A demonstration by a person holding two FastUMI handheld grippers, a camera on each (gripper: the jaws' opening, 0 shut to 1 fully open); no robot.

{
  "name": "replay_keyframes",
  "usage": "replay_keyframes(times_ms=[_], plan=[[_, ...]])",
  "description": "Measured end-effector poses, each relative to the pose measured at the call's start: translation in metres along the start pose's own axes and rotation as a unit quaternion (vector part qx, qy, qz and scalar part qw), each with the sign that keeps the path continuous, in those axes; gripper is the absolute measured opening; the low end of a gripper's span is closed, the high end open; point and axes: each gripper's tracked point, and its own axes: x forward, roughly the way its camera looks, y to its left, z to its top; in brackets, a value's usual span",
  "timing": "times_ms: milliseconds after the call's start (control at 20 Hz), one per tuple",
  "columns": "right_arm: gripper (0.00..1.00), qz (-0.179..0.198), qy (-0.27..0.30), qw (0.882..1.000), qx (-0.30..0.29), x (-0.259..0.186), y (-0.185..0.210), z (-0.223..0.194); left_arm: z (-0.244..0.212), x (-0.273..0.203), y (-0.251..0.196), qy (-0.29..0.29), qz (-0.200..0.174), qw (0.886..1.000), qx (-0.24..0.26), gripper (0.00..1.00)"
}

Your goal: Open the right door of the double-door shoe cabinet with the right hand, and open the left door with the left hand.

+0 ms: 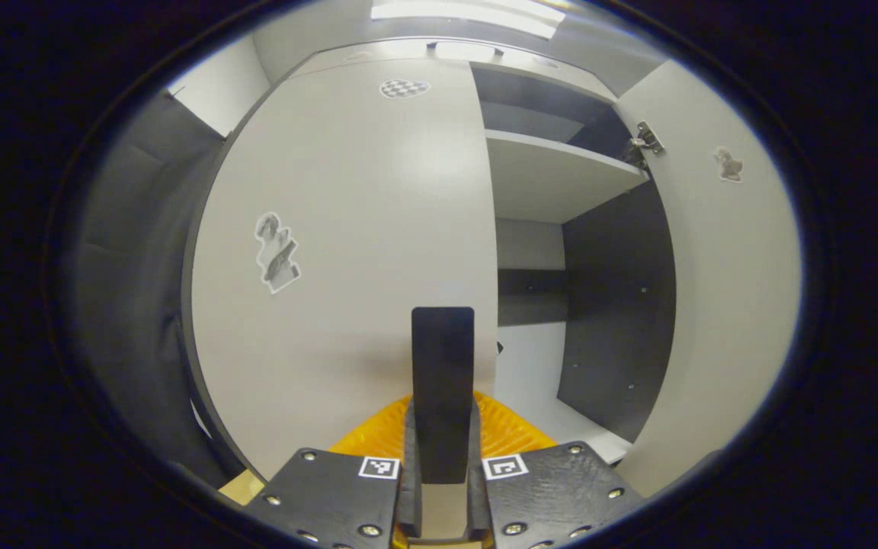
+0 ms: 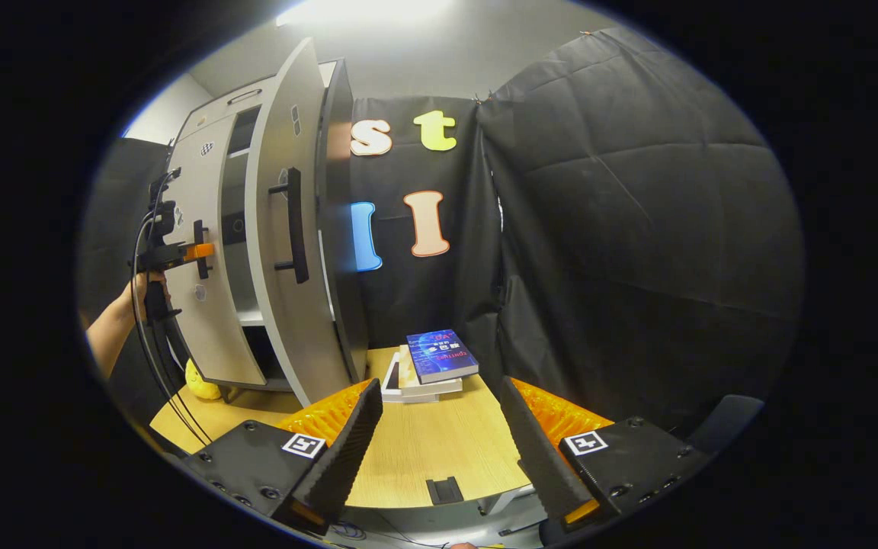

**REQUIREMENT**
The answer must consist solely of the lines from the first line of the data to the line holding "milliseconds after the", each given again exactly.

**ANSWER TO THIS PROBLEM**
A demonstration by a person holding two FastUMI handheld grippers, a camera on each (gripper: the jaws' opening, 0 shut to 1 fully open); no robot.

{
  "name": "replay_keyframes",
  "usage": "replay_keyframes(times_ms=[_], plan=[[_, ...]])",
  "description": "Measured end-effector poses, each relative to the pose measured at the call's start: translation in metres along the start pose's own axes and rotation as a unit quaternion (vector part qx, qy, qz and scalar part qw), each with the sign that keeps the path continuous, in those axes; gripper is the absolute measured opening; the low end of a gripper's span is closed, the high end open; point and axes: each gripper's tracked point, and its own axes: x forward, roughly the way its camera looks, y to its left, z to its top; in brackets, a value's usual span",
  "timing": "times_ms: milliseconds after the call's start (control at 20 Hz), one per tuple",

That is the complete answer to the exercise.